*What the exercise asks*.
Please give back the listing below word for word and drop any images.
====== Input
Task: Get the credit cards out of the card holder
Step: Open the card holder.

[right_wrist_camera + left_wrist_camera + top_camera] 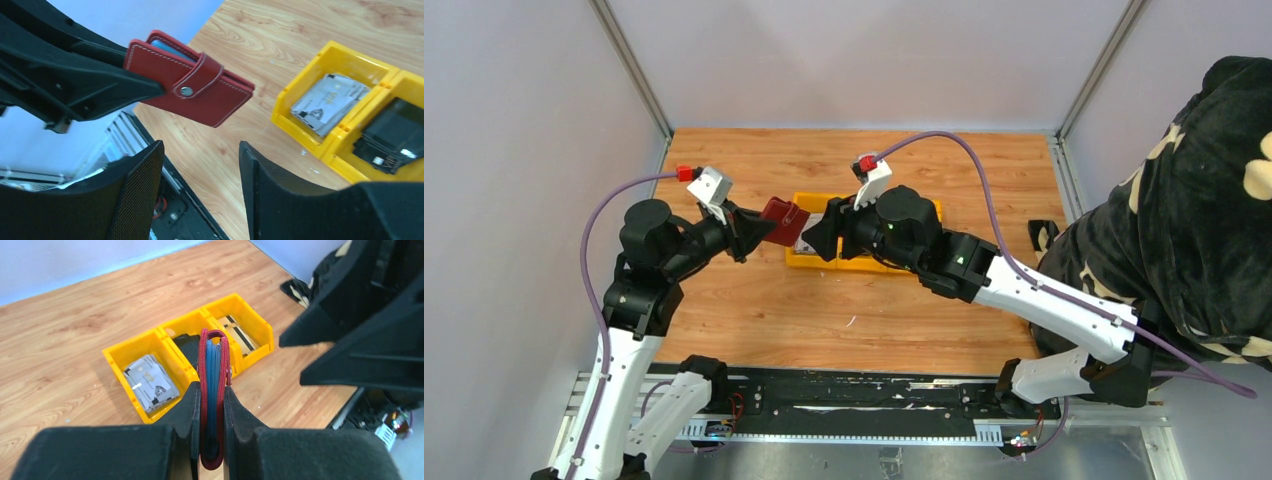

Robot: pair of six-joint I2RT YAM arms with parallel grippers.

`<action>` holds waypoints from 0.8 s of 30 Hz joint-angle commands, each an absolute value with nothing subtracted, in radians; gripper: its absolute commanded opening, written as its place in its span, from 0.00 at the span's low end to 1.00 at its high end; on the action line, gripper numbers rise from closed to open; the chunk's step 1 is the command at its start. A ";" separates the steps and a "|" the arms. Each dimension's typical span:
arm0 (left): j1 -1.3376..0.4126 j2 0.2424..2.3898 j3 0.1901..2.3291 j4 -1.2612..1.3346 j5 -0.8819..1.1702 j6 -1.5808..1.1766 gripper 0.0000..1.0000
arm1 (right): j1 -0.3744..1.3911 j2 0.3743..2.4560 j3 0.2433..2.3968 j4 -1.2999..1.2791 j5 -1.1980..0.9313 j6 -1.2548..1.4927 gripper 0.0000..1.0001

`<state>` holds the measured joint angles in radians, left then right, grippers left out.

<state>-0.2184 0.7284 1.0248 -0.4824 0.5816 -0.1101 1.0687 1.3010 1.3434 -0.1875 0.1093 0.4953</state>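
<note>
Aloft over the table (754, 310), my left gripper (212, 392) pinches the closed card holder (192, 87) in its jaws; my right gripper (200, 150) faces it, jaws spread, empty. Unsnapping the tab (200, 75) looks next, needing a fine catch on its edge.

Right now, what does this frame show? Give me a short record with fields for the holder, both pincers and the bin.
card holder: closed, tab snapped, held in the air above the table
left pincer: shut on one end of the card holder
right pincer: open, near the holder, not touching it
yellow bin: on the table, pale cards in one end compartment
cards in holder: none visible
</note>
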 commanded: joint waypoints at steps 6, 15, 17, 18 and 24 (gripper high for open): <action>-0.221 0.715 0.994 -0.323 0.499 -0.197 0.00 | 1.098 1.427 1.419 -0.056 0.153 0.669 0.57; -0.221 0.707 0.972 -0.329 0.552 -0.237 0.00 | 1.097 1.478 1.429 0.045 0.166 0.675 0.57; -0.221 0.706 0.970 -0.334 0.564 -0.237 0.00 | 1.097 1.481 1.429 0.053 0.170 0.674 0.57; -0.221 0.705 0.968 -0.335 0.570 -0.239 0.00 | 1.097 1.480 1.429 0.054 0.174 0.675 0.57; -0.222 0.697 0.965 -0.326 0.622 -0.256 0.00 | 1.094 1.471 1.420 0.039 0.248 0.711 0.57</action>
<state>-0.2180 0.7189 0.9676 -0.3679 0.5404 -0.2287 1.0889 1.4746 1.3994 0.0158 0.1654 0.6708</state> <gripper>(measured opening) 0.143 0.575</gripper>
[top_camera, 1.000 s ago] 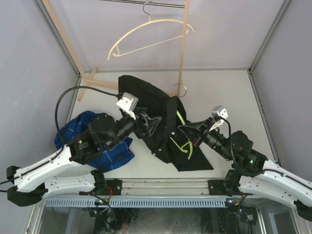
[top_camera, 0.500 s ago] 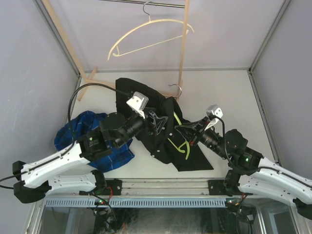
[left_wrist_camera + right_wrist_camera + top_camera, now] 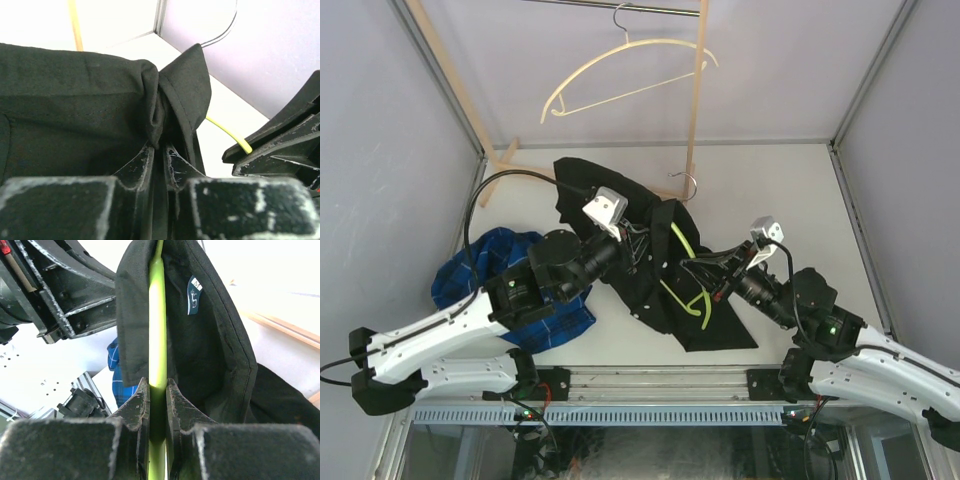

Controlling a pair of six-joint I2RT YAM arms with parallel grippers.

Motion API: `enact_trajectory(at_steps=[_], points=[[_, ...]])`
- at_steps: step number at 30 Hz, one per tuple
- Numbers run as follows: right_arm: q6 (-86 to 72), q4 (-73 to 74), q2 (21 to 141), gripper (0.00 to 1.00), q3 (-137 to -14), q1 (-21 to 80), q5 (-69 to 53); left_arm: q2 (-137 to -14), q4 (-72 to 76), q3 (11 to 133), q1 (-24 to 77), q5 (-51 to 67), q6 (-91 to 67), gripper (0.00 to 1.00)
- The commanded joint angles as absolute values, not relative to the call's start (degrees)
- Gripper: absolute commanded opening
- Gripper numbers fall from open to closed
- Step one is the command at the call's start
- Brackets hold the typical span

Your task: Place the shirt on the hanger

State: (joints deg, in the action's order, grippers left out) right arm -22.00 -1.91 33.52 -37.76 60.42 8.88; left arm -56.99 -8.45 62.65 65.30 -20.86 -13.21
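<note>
A crumpled blue plaid shirt lies at the left of the white tabletop, under the left arm and partly hidden by it. Just right of it, the left fingers are pinched tight on a fold of the plain black long-sleeved collared shirt, close to its collar. This shirt is bunched mid-tabletop between the two arms, touching the plaid one. The thin lime-green plastic hanger sits against it, one bar running up inside the collar beside a small blue neck label, its lower loop showing on the black cloth. Its metal hook pokes out at the shirt's far edge, beside the upright post of a pale wooden rack. The right fingers are clamped on the green bar, nearly touching the left ones. A cream hanger hangs on the rail above.
</note>
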Motion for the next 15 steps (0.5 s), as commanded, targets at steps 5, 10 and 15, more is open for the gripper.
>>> enact_trajectory(at_steps=[5, 10, 15], points=[[-22.5, -7.17, 32.23, 0.0, -38.54, 62.16, 9.87, -54.9, -9.57, 65.87, 62.36, -23.3, -7.66, 0.0], [-23.82, -9.21, 33.6, 0.0, -37.38, 62.41, 10.3, -57.57, -15.36, 74.3, 61.43, -17.47, -2.36, 0.0], [-24.43, -11.82, 35.48, 0.0, -37.42, 62.41, 9.85, -60.86, -19.89, 82.7, 61.42, -12.3, -0.03, 0.0]])
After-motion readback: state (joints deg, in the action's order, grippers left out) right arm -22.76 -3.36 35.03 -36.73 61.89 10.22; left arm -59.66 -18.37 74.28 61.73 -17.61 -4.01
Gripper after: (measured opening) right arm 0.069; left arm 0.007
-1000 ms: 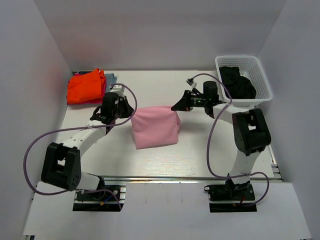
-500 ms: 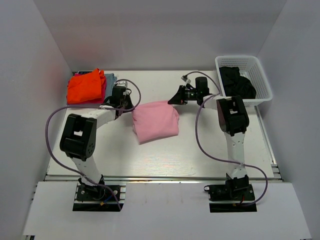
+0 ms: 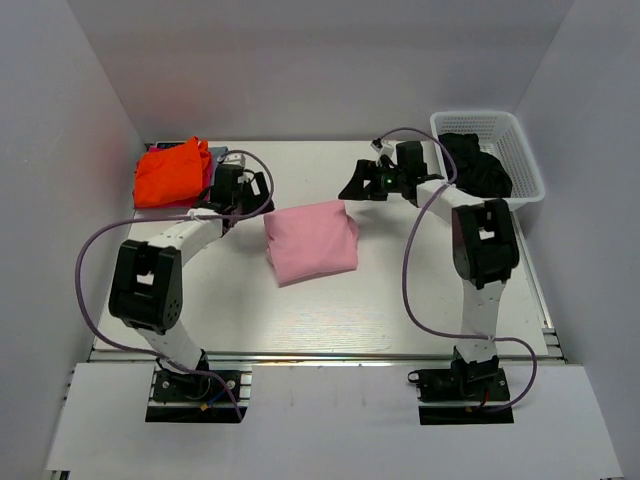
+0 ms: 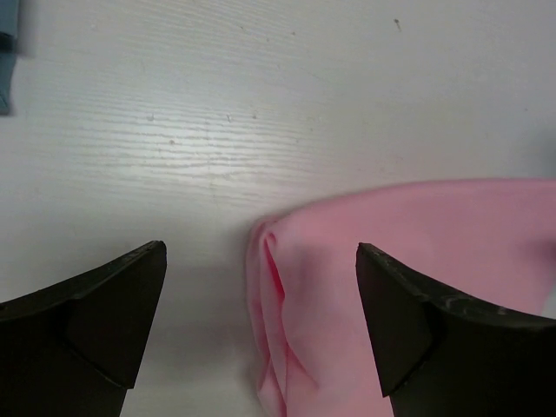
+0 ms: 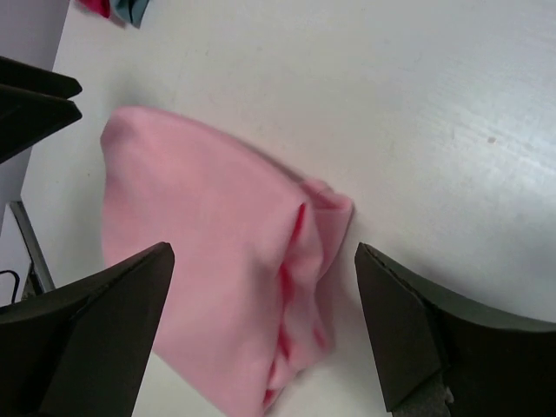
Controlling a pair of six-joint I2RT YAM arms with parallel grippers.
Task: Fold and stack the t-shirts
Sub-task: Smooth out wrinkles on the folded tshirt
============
*Answer to this task*.
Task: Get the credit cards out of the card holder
Step: Open the card holder.

[right_wrist_camera + left_wrist_camera + top_camera] 

Robot: pair of six-joint I2RT YAM arms with parallel grippers.

`<action>` holds waypoints from 0.8 s of 30 Hz joint-angle commands, each an absolute value with nothing subtracted, in radians; gripper: its absolute commanded opening, written as its place in its span, from 0.00 at the span's low end to 1.00 at its high end; on the action line, gripper numbers rise from closed to open; the chunk's step 1 is the command at its start. A ";" separates the steps and a "|" the arms. Each dimension's typical span:
arm0 (left): j1 -1.3376..0.4126 j2 0.2424..2.3898 j3 0.1901..2.3291 j4 -1.2612..1.3346 j5 -0.8819..1.1702 j6 -1.5808..1.1766 gripper 0.0000..1.0000
arm1 (right): j1 -0.3744..1.3911 j2 0.3743..2.4560 j3 0.2433..2.3968 j4 -1.2999..1.2791 j5 -1.1980..0.9313 j6 -1.2548..1.4927 gripper 0.0000..1.0001

`<state>` holds the measured joint angles in radians, left then right, grippers left out.

<state>-0.2184 0.7284 1.0248 -0.4824 0.5816 -0.1101 1.0687 1.3010 1.3434 -0.1875 0.1093 0.4953</state>
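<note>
Aloft over the table (754, 310), my left gripper (212, 392) pinches the closed card holder (192, 87) in its jaws; my right gripper (200, 150) faces it, jaws spread, empty. Unsnapping the tab (200, 75) looks next, needing a fine catch on its edge.

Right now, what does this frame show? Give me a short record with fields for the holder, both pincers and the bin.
card holder: closed, tab snapped, held in the air above the table
left pincer: shut on one end of the card holder
right pincer: open, near the holder, not touching it
yellow bin: on the table, pale cards in one end compartment
cards in holder: none visible
</note>
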 commanded: joint waypoints at steps 6, 15, 17, 18 and 24 (gripper high for open): <action>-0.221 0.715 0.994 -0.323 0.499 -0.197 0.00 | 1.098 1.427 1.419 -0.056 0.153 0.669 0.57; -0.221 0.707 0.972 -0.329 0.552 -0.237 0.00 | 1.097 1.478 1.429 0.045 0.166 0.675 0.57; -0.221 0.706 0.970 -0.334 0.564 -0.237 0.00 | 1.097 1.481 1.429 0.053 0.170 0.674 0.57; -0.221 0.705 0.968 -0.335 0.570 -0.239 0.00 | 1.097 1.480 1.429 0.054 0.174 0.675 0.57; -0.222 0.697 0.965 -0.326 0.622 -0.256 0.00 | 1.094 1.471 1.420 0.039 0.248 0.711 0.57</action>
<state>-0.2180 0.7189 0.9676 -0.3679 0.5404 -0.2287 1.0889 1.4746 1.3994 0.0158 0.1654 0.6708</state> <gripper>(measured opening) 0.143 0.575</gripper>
[top_camera, 1.000 s ago] 
[top_camera, 0.500 s ago] 
[left_wrist_camera + right_wrist_camera + top_camera, now] 

Controlling a pair of six-joint I2RT YAM arms with parallel grippers.

Motion API: `enact_trajectory(at_steps=[_], points=[[_, ...]])`
- at_steps: step number at 30 Hz, one per tuple
- Numbers run as follows: right_arm: q6 (-86 to 72), q4 (-73 to 74), q2 (21 to 141), gripper (0.00 to 1.00), q3 (-137 to -14), q1 (-21 to 80), q5 (-69 to 53); left_arm: q2 (-137 to -14), q4 (-72 to 76), q3 (11 to 133), q1 (-24 to 77), q5 (-51 to 67), q6 (-91 to 67), gripper (0.00 to 1.00)
- The commanded joint angles as absolute values, not relative to the call's start (degrees)
- Gripper: absolute commanded opening
- Gripper numbers fall from open to closed
- Step one is the command at the call's start
- Brackets hold the typical span

Your task: Place the shirt on the hanger

State: (joints deg, in the action's order, grippers left out) right arm -22.00 -1.91 33.52 -37.76 60.42 8.88; left arm -56.99 -8.45 62.65 65.30 -20.86 -13.21
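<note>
A crumpled blue plaid shirt lies at the left of the white tabletop, under the left arm and partly hidden by it. Just right of it, the left fingers are pinched tight on a fold of the plain black long-sleeved collared shirt, close to its collar. This shirt is bunched mid-tabletop between the two arms, touching the plaid one. The thin lime-green plastic hanger sits against it, one bar running up inside the collar beside a small blue neck label, its lower loop showing on the black cloth. Its metal hook pokes out at the shirt's far edge, beside the upright post of a pale wooden rack. The right fingers are clamped on the green bar, nearly touching the left ones. A cream hanger hangs on the rail above.
</note>
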Motion for the next 15 steps (0.5 s), as commanded, targets at steps 5, 10 and 15, more is open for the gripper.
>>> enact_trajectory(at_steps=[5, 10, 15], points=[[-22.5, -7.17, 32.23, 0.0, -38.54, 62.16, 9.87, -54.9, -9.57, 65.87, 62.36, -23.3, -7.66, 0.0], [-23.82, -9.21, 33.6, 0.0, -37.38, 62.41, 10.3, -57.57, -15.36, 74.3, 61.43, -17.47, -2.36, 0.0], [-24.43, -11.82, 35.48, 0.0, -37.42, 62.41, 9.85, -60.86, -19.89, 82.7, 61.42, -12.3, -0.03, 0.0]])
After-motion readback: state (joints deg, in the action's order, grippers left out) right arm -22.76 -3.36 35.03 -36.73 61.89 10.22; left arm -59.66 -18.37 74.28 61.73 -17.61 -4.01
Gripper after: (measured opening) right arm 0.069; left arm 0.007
-1000 ms: 
-500 ms: 
+0 ms: 
+0 ms: 
+0 ms: 
Controlling a pair of six-joint I2RT YAM arms with parallel grippers.
Task: Fold and stack the t-shirts
Sub-task: Smooth out wrinkles on the folded tshirt

The exercise has been answered completely.